Starbucks to Add up to 100 India Stores a Year as Coffee Booms
Why It Matters
The aggressive rollout positions Starbucks to capture a large share of India’s untapped coffee demand, reinforcing its global growth engine while challenging local and international rivals. Continued expansion, backed by local sourcing, also mitigates supply‑chain risks and diversifies revenue beyond mature markets.
Key Takeaways
- •Starbucks aims to open 50‑100 new Indian stores each year
- •Over 500 locations give Starbucks ~30% share of India's coffee market
- •Reserve stores see strong demand for premium coffee in major cities
- •Local sourcing of beans reduces exposure to global supply chain shocks
Pulse Analysis
India’s coffee market is entering a rapid expansion phase, driven by rising disposable incomes and a cultural shift toward café culture. With a population exceeding 1.4 billion, only about a quarter currently drink coffee, leaving ample room for growth. Starbucks, through its Tata partnership, has leveraged this gap by more than doubling its store count in five years, now operating over 500 outlets and commanding roughly 30% of the market. The brand’s aggressive rollout of 50‑100 stores annually signals confidence in sustaining demand and scaling its presence across tier‑1 and emerging tier‑2 cities.

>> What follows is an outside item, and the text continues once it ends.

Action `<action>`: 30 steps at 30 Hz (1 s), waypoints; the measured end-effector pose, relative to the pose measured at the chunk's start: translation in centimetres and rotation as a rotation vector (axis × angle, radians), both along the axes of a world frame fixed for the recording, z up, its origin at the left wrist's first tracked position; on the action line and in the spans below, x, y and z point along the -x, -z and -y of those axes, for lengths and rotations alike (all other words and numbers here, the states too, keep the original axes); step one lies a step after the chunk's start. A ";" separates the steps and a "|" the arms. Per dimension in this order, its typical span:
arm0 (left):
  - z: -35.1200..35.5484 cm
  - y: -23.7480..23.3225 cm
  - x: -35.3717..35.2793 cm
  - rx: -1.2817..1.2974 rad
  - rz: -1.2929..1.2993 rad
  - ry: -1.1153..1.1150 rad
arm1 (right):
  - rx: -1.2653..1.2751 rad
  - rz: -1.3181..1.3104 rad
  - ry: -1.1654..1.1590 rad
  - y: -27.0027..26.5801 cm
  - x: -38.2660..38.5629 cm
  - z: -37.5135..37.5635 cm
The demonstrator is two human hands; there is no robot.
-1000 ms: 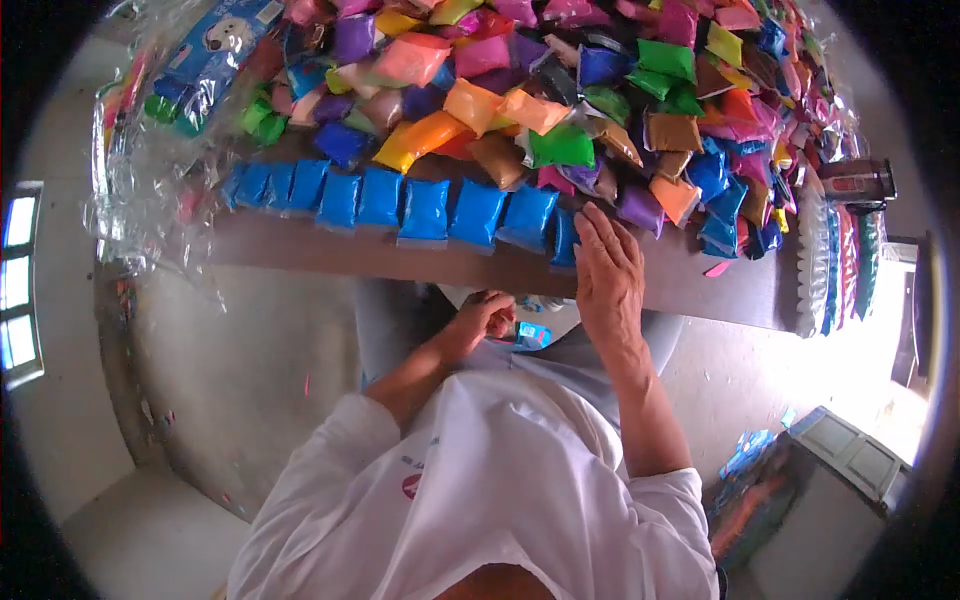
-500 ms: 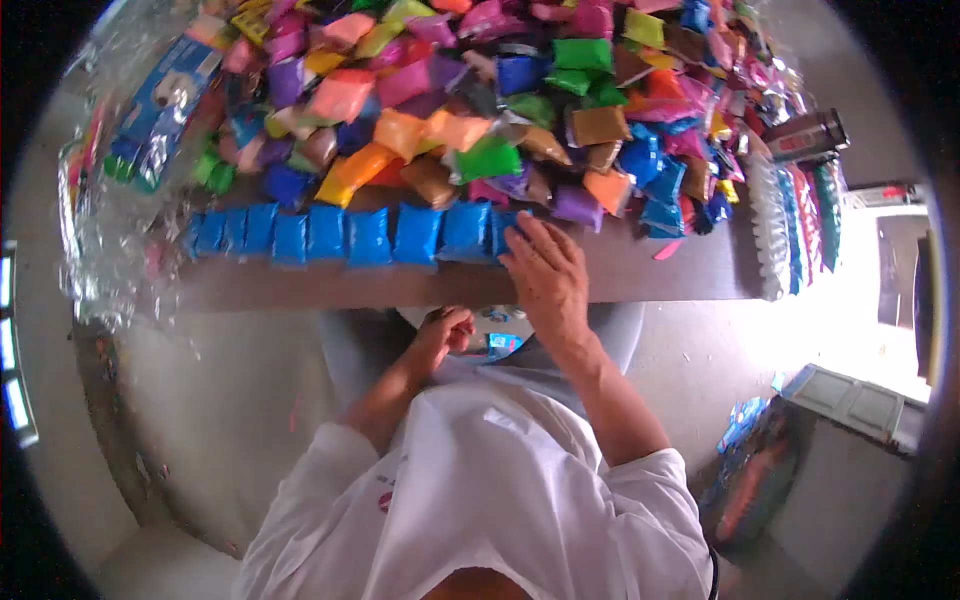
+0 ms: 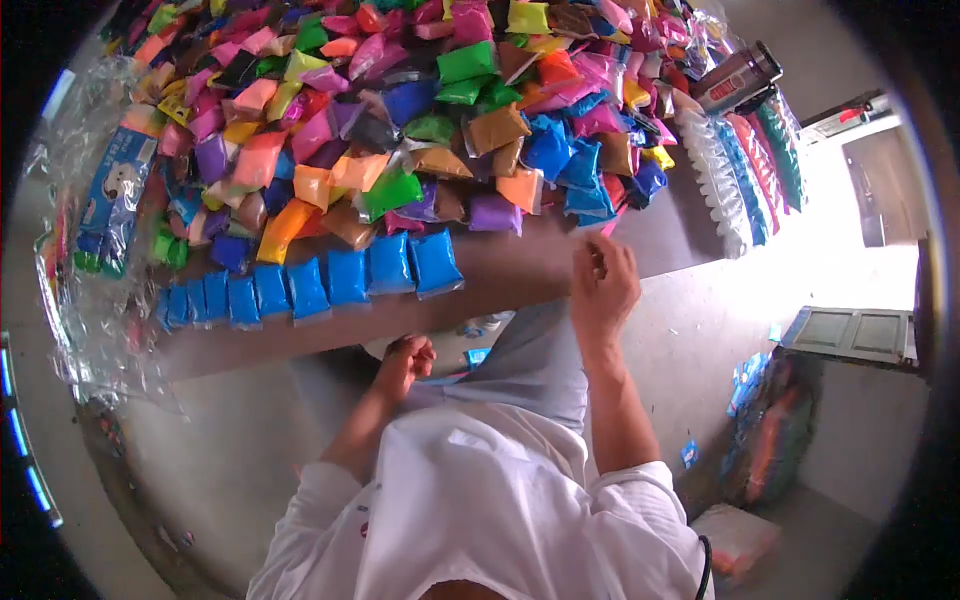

The competitive landscape is becoming crowded, with home‑grown chains like abCoffee and Blue Tokai vying for the same consumers. Starbucks differentiates itself through a diversified format strategy—drive‑throughs, highway kiosks, experiential locations, and the premium Reserve concept that offers specialty brews. Reserve stores, first launched in Mumbai and now in Delhi and Kolkata, have outperformed expectations, attracting coffee aficionados willing to pay a premium. Moreover, the company’s emphasis on locally sourced espresso beans and domestic roasting insulates it from global supply‑chain volatility, a critical advantage as other brands grapple with import costs.
Financially, Starbucks India remains loss‑making, yet it has delivered double‑digit EBITDA growth and halved its losses for the fiscal year ending March 31. The decision to prioritize expansion over immediate profitability mirrors the broader corporate strategy of using high‑growth markets to offset slower performance elsewhere, such as the U.S. and recent divestitures in China. By maintaining a growth‑first posture, Starbucks aims to lock in market share, build brand loyalty, and eventually translate volume gains into sustainable profitability as the Indian coffee habit matures.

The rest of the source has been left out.